As explained above, there is no national law addressing or regulating the establishment of the CECs and these are regional or local initiatives without any clear connection or harmonization with other CECs.

Qualitative themes

In total, we conducted four semi-structured interviews with 4 of 8 profiles that we had identified as key-informants: a Chief of an EC; a Chief of a CEC, a responsible of an EC’s scientific secretariat, and a member of an EC with expertise in legal issues. The other contacted key-informants affirmed that they were unavailable for being interviewed.

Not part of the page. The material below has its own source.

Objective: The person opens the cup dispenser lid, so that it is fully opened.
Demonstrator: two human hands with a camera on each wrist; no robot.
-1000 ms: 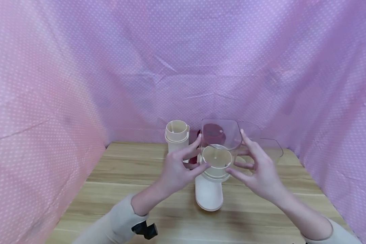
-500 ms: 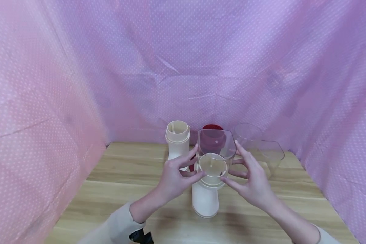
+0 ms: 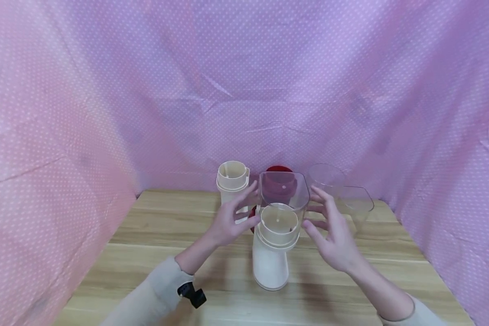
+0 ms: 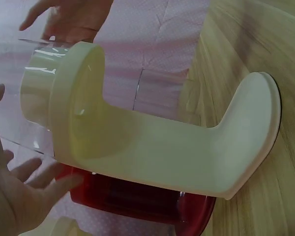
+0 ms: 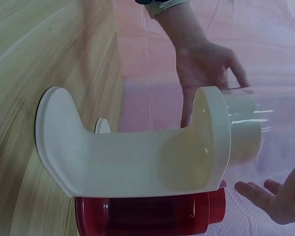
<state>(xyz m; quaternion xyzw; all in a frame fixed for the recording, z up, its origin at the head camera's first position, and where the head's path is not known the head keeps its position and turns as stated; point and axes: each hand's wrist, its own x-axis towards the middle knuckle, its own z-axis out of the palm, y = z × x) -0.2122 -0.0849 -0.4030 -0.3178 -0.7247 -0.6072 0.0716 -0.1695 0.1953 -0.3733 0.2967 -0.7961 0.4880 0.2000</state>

The interviews lasted an average of 25 minutes. Two overarching themes emerged: the importance of an interdisciplinary approach to providing ethics consultation and the limitations of ethics consultation services.

Interdisciplinarity

Respondents agreed on the idea that a team with different professionals background should be in charge of ethics consultation in clinical practice. Interviewees stated that for cultural reasons, Italy–like many South European countries—prefers an interdisciplinary consultation over a single consultant, working with different professionals. In addition, they agreed that this activity should be separate from the institutional function of ECs.

Limits of ethics consultation services

All the interviewees stated that healthcare professional (HPs) often perform ethics consultation informally, during daily healthcare activity. Participants reported that HPs often think that they are able to handle ethical issues regarding both research and clinical practice.

Moreover, often lack specific training programs and information about the existing services and its activities.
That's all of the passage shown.